THE TASK
The entries below contain a stretch that opens with the line containing "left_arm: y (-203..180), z" and closes with the line containing "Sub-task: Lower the"; set down that stretch exactly, both ends included, and nothing else.

RECORDS TO PROCESS
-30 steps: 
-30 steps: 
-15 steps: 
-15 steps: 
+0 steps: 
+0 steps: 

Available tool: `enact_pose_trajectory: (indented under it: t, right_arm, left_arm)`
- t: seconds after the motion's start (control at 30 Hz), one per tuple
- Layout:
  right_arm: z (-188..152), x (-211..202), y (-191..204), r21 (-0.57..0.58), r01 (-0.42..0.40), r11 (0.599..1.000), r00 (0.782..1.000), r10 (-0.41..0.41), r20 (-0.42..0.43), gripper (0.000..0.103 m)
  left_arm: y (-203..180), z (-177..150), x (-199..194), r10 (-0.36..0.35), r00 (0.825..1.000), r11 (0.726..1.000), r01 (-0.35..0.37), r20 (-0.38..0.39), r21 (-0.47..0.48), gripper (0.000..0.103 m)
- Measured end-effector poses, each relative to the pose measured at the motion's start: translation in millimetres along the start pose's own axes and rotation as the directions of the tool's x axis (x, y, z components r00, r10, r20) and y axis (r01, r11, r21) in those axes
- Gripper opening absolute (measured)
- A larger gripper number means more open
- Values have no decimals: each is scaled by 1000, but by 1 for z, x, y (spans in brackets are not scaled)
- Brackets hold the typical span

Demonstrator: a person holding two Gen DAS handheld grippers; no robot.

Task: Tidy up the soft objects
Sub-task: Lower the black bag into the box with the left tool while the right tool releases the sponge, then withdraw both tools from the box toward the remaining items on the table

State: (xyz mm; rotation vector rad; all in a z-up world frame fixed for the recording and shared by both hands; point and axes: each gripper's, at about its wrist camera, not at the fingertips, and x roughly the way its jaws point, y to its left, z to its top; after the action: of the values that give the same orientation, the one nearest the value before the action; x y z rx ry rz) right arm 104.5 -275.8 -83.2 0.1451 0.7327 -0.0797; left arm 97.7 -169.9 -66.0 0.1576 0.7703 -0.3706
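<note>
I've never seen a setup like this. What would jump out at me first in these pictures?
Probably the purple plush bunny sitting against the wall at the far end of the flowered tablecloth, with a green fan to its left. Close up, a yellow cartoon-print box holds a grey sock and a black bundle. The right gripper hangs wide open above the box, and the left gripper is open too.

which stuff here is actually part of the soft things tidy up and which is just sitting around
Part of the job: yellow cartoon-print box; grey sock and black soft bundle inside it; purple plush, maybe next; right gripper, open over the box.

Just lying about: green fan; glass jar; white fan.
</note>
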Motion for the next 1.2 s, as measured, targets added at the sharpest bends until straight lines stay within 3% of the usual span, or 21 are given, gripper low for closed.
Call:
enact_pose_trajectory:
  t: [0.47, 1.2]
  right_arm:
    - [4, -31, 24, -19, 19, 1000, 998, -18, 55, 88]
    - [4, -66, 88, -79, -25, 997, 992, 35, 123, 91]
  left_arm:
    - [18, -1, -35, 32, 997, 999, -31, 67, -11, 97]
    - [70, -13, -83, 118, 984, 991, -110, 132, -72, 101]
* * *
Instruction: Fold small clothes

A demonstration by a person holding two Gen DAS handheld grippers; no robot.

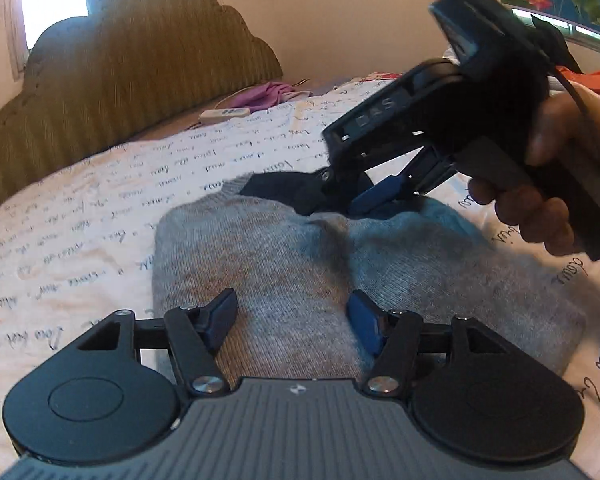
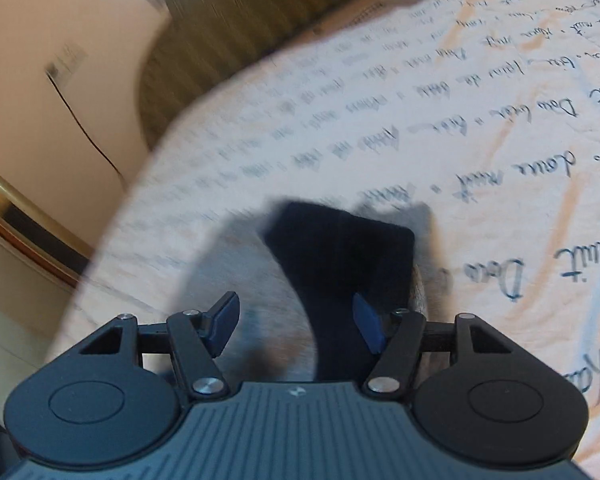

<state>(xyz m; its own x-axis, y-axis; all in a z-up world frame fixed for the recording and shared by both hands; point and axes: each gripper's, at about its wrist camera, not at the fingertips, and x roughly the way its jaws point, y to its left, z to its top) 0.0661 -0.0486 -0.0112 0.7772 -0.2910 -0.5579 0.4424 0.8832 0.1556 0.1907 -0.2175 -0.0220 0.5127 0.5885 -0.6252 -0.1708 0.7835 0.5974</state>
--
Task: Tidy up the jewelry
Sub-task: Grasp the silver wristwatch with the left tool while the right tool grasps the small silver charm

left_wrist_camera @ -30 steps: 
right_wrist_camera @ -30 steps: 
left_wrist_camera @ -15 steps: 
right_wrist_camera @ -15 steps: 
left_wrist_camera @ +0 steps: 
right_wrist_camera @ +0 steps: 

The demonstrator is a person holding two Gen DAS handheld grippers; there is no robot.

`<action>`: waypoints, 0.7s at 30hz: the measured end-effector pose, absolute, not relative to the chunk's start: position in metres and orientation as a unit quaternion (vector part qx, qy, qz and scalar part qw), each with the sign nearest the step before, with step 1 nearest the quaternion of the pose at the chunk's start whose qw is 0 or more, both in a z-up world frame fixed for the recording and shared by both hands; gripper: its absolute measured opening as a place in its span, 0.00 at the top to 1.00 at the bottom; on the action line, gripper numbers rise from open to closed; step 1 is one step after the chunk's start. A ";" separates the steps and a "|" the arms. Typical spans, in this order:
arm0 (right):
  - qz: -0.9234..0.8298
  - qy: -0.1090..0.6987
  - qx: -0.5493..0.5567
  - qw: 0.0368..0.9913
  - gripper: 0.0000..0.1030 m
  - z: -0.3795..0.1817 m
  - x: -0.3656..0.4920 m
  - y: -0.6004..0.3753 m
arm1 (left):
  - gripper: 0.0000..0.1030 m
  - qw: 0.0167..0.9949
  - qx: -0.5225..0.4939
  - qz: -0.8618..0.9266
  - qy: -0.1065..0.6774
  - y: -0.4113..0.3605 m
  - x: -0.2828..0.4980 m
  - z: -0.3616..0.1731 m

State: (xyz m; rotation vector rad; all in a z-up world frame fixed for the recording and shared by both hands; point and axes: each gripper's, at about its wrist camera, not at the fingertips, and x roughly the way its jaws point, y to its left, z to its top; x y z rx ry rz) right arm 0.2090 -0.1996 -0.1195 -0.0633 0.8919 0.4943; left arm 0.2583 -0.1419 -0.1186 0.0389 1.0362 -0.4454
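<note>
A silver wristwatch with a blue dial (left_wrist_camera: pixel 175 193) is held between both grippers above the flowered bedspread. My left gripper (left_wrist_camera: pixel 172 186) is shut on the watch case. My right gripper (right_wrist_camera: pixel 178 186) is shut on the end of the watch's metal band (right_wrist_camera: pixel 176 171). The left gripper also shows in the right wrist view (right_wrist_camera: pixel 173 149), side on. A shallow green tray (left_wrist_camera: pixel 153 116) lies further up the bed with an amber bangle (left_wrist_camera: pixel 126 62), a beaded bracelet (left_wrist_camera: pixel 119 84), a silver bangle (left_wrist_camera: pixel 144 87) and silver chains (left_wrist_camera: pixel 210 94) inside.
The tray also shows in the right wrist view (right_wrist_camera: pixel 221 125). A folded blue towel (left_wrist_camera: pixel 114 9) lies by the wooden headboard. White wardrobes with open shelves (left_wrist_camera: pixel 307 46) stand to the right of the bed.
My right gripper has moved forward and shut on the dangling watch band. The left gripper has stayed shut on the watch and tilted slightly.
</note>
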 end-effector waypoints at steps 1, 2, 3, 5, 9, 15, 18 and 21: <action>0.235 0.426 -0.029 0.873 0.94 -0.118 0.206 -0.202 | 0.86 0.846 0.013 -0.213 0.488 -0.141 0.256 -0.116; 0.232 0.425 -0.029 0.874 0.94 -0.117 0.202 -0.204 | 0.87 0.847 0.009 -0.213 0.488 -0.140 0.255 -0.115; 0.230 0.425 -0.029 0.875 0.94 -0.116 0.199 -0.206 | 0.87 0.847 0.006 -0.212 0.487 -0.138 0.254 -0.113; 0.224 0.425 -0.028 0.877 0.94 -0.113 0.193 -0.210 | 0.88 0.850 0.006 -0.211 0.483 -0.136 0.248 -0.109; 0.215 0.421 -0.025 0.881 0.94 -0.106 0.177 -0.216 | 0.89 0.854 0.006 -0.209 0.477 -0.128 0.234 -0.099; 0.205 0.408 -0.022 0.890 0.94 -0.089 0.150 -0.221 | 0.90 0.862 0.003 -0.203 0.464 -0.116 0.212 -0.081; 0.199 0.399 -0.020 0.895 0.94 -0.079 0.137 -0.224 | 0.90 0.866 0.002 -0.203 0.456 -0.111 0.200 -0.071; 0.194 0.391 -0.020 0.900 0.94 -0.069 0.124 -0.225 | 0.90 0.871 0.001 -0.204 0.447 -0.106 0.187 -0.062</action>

EXPECTED ANSWER
  left_arm: y (-203..180), z (-177..150), x (-199..194), r10 (-0.36..0.35), r00 (0.825..1.000), r11 (0.726..1.000), r01 (-0.35..0.37), r20 (-0.38..0.39), r21 (-0.47..0.48), gripper (0.000..0.103 m)
- Measured end-effector poses, each relative to the pose measured at the motion's start: translation in millimetres along the start pose's own axes and rotation as the directions of the tool's x axis (x, y, z components r00, r10, r20) and y axis (r01, r11, r21) in those axes
- Gripper opening absolute (measured)
- A larger gripper number means more open
- Values have no decimals: each is scaled by 1000, but by 1 for z, x, y (spans in brackets are not scaled)
- Brackets hold the typical span

Demonstrator: a person holding two Gen DAS handheld grippers; no robot.

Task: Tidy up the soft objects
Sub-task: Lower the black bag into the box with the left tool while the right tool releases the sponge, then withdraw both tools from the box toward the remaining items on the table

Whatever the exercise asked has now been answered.